Discussion outcomes are pushed into execution and delivery. Multi-agent execution must stay controllable, with support for intervention, interruption, and correction at any time.Best for task scenarios that need clear outputs, ongoing tracking, and convergence toward a final result.
These two forms map to the Open mode and Work mode described below. The first emphasizes exploration and discussion, while the second emphasizes execution and delivery.

Chat work modes

At the implementation level, openteams uses two modes to support those two product forms: Open mode is oriented toward exploration and discussion, while Work mode is oriented toward execution and delivery.
ModeCorresponding formCollaboration styleGood for
Open modeDivergent discussionMultiple agents can talk freely and challenge each other in chained discussionsPlanning discussions, brainstorming, problem exploration
Work modeConvergent collaborationA lead agent coordinates task execution while the main timeline keeps only high-value messagesTask delivery, final outputs, process acceptance
The core traits of Open mode are decentralization and flexible collaboration.
  • Multiple agents in the session can speak independently and also collaborate through @mentions
  • The conversation flow stays relatively open, which is useful for parallel viewpoints, extra context, and productive disagreement
  • To avoid endless circular conversations, the system limits propagation depth through ChainDepth
  • You are expected to synthesize the different perspectives and make the final judgment
If Open mode is about seeing the discussion process, Work mode is about seeing only the information that actually requires your decision.

Use cases

Collaborative development

In this scenario, one chat session usually contains a small team with roles such as planner, designer, programmer, and test engineer working together toward a complex feature goal.
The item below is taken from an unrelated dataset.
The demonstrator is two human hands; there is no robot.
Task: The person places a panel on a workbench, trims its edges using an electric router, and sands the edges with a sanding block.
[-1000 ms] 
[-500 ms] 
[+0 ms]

The planner handles requirement analysis and task breakdown, the designer handles interface and interaction design, the programmer handles implementation, and the test engineer handles validation and feedback. This diagram shows a more typical specialist collaboration structure in Work mode: a lead agent takes in the user goal, breaks down the task, consolidates feedback, and completes delivery, while the other roles push work forward within their own responsibilities. After multiple iterations, the team delivers a complete feature module to the user. In this kind of scenario, the chat session naturally fits Work mode and emphasizes result delivery.

Research and discussion

In this scenario, multiple AI members usually discuss an open topic freely in the group, each expressing their own understanding, analysis, and viewpoint based on their role. The user then synthesizes those inputs into a judgment. For example, in a market analysis scenario, a data analyst may provide quantitative insight, an industry expert may provide background and trend analysis, and a strategy planner may contribute logical reasoning. They can @mention each other for challenge and follow-up, while the user evaluates the issue from multiple angles and forms a conclusion. This diagram shows the more typical structure for Open mode: multiple roles continuously supplement, question, and extend each other around the same topic, while the user builds a judgment from multi-perspective input. So in this kind of scenario, the chat session tends to fit Open mode and emphasizes exploration and discussion.

More scenarios

We hope you create even more interesting use cases with openteams. Feel free to share your experience and examples with the community.